Required work
Repeat nothing but the lines below running from the one containing "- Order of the" to the one containing "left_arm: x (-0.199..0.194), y". Keep both end lines.

Records supplied
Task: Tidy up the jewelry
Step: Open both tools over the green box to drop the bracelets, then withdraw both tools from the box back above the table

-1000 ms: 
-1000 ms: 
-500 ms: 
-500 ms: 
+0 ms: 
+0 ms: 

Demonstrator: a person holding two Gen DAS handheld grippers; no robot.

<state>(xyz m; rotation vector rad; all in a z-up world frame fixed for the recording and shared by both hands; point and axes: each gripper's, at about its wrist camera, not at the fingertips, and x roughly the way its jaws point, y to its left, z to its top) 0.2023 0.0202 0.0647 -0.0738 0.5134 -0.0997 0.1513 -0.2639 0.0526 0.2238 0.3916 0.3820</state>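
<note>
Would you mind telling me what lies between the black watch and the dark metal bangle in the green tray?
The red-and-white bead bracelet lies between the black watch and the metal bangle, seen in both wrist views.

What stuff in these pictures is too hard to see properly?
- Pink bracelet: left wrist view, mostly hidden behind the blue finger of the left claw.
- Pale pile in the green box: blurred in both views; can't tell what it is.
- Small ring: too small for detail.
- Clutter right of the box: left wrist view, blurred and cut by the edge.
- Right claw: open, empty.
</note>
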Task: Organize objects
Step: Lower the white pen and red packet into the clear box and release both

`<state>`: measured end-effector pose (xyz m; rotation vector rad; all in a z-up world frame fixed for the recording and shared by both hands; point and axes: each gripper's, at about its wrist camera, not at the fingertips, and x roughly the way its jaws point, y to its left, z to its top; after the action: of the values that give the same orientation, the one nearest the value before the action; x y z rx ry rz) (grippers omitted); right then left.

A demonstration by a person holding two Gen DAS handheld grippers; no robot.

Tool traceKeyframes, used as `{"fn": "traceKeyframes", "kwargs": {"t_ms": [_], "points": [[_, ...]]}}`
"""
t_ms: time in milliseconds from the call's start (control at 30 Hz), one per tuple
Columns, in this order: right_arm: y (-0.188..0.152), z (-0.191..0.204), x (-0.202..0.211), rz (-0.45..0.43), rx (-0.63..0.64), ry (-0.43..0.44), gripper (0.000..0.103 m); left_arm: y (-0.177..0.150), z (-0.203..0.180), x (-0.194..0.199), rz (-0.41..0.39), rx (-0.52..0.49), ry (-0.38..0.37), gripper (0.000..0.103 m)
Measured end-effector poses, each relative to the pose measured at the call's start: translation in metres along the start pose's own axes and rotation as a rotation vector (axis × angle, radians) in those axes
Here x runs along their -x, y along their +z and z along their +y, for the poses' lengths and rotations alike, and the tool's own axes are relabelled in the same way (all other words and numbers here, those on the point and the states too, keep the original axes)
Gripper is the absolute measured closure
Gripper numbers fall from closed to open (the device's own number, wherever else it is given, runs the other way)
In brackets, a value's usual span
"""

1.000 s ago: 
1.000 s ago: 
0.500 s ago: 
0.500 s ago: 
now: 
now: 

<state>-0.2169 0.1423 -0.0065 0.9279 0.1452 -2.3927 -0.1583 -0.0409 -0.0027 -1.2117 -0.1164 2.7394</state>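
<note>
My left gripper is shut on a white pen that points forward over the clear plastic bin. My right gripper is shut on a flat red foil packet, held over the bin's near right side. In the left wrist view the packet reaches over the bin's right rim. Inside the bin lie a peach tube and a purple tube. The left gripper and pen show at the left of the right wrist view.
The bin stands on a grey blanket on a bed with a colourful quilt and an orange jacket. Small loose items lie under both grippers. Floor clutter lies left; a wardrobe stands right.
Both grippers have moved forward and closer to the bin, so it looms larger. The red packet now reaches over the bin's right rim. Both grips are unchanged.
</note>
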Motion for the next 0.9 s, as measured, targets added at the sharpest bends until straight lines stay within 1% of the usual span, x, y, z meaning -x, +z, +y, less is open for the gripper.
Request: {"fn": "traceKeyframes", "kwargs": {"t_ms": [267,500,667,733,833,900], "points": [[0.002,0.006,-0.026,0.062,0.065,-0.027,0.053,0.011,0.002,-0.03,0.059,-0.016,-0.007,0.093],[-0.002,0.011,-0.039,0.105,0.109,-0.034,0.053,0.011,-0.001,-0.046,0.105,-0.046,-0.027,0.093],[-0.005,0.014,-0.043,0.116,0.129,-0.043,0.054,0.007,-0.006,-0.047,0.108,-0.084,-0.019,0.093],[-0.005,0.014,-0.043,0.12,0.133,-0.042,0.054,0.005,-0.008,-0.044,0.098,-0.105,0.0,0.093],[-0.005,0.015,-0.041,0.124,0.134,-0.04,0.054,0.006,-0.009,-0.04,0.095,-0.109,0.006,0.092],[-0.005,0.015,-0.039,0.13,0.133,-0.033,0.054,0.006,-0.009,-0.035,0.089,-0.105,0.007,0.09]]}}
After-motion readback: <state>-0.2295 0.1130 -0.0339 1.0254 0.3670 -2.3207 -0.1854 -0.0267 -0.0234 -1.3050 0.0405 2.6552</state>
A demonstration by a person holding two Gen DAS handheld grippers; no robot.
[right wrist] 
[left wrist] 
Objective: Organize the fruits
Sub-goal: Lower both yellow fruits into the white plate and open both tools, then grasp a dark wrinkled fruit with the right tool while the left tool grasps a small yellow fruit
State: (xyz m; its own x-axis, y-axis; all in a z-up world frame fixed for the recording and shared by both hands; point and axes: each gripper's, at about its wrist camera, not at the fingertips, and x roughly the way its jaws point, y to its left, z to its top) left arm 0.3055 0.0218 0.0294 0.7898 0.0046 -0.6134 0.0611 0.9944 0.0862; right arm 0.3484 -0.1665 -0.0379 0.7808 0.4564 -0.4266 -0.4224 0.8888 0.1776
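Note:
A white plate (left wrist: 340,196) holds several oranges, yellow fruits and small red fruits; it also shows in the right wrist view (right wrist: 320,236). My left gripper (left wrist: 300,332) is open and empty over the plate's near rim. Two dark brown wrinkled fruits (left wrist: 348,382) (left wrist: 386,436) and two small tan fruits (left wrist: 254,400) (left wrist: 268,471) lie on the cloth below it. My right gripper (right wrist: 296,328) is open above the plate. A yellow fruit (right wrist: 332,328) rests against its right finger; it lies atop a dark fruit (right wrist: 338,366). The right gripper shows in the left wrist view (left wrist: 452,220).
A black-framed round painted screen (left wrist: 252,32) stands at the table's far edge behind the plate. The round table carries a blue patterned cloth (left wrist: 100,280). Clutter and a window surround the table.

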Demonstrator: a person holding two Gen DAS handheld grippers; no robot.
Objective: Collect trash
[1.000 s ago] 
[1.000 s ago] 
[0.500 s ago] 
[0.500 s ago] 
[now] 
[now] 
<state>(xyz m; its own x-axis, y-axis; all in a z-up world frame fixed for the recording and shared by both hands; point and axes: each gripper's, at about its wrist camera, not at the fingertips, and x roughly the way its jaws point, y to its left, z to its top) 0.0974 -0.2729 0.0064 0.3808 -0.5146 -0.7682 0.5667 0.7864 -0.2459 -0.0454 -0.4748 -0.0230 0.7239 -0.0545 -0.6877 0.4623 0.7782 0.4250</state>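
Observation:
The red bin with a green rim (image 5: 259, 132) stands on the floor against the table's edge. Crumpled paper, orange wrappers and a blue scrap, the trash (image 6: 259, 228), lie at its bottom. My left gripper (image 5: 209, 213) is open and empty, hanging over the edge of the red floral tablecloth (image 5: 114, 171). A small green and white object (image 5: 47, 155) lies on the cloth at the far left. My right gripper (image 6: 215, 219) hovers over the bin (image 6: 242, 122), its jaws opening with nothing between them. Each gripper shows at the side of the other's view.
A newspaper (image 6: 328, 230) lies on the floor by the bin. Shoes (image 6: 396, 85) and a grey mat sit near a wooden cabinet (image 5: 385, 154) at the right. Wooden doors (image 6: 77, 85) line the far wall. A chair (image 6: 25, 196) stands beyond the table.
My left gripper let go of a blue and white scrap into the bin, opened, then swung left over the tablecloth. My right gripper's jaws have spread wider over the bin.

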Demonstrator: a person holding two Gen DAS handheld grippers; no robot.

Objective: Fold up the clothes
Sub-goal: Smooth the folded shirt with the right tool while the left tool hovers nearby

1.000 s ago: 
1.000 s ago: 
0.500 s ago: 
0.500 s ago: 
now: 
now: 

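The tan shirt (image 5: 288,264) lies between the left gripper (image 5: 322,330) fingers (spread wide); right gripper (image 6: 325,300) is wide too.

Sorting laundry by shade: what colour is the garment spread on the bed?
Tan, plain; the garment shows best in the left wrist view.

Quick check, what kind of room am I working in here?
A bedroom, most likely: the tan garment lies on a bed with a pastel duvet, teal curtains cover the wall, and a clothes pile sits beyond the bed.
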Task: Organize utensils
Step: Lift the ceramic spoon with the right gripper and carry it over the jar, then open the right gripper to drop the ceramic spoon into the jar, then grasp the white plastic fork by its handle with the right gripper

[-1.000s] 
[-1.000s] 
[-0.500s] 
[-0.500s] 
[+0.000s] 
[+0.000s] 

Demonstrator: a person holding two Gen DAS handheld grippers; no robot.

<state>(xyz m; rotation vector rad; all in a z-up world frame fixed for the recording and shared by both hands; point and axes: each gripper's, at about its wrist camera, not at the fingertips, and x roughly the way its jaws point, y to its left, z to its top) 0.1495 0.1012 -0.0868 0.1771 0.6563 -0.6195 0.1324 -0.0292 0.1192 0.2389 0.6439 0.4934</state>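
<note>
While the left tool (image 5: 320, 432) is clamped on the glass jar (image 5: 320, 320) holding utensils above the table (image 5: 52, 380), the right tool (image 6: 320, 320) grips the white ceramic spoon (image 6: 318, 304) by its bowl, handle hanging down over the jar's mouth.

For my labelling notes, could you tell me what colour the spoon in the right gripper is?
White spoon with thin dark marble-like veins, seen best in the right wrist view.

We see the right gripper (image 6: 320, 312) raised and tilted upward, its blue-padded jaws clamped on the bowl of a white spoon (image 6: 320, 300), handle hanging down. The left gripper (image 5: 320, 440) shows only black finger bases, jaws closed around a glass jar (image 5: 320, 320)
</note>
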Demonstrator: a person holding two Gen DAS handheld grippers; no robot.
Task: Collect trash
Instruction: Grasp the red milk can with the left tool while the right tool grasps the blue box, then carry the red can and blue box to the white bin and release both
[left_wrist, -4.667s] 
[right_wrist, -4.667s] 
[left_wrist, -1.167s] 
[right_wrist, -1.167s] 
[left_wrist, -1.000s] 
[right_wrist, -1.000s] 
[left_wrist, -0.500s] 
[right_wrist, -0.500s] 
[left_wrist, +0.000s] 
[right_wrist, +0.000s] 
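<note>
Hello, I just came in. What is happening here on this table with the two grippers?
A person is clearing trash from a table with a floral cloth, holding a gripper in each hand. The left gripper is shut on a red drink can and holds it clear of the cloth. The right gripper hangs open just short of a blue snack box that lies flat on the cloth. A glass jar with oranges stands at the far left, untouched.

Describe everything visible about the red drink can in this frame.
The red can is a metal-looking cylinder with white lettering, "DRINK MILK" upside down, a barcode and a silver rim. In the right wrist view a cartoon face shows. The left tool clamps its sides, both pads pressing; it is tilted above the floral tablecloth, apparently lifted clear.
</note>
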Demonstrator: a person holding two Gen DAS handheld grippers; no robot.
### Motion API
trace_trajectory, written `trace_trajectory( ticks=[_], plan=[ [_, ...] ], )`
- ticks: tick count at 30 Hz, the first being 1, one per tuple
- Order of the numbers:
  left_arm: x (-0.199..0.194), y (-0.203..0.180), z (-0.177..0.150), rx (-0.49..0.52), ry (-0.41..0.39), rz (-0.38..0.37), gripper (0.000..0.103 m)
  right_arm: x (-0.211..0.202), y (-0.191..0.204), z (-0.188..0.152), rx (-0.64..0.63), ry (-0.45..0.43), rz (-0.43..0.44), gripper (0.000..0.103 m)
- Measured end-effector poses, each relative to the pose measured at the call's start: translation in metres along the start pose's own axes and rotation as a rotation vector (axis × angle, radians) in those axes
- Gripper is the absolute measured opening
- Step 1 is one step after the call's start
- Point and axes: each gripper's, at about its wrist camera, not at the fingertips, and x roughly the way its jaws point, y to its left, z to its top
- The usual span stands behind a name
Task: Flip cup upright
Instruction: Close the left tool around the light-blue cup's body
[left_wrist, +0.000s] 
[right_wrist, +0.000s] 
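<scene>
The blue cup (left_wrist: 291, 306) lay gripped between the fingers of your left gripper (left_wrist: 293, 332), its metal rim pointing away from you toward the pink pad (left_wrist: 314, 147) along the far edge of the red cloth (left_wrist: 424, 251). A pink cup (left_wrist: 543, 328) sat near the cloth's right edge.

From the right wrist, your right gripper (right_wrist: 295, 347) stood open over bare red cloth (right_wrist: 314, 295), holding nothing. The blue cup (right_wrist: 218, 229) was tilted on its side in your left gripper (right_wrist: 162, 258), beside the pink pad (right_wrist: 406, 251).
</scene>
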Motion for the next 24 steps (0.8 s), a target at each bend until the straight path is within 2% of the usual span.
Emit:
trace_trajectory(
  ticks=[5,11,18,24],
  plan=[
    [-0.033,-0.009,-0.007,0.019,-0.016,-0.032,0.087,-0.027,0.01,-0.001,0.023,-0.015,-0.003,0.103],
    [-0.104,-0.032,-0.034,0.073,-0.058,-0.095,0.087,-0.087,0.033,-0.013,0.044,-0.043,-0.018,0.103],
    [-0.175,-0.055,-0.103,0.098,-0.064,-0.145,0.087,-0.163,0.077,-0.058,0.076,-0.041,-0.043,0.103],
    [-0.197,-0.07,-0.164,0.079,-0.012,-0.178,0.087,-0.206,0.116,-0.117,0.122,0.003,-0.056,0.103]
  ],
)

Solution below
- Order of the numbers:
  left_arm: x (-0.199..0.194), y (-0.203..0.180), z (-0.177..0.150), rx (-0.49..0.52), ry (-0.41..0.39), rz (-0.38..0.37), gripper (0.000..0.103 m)

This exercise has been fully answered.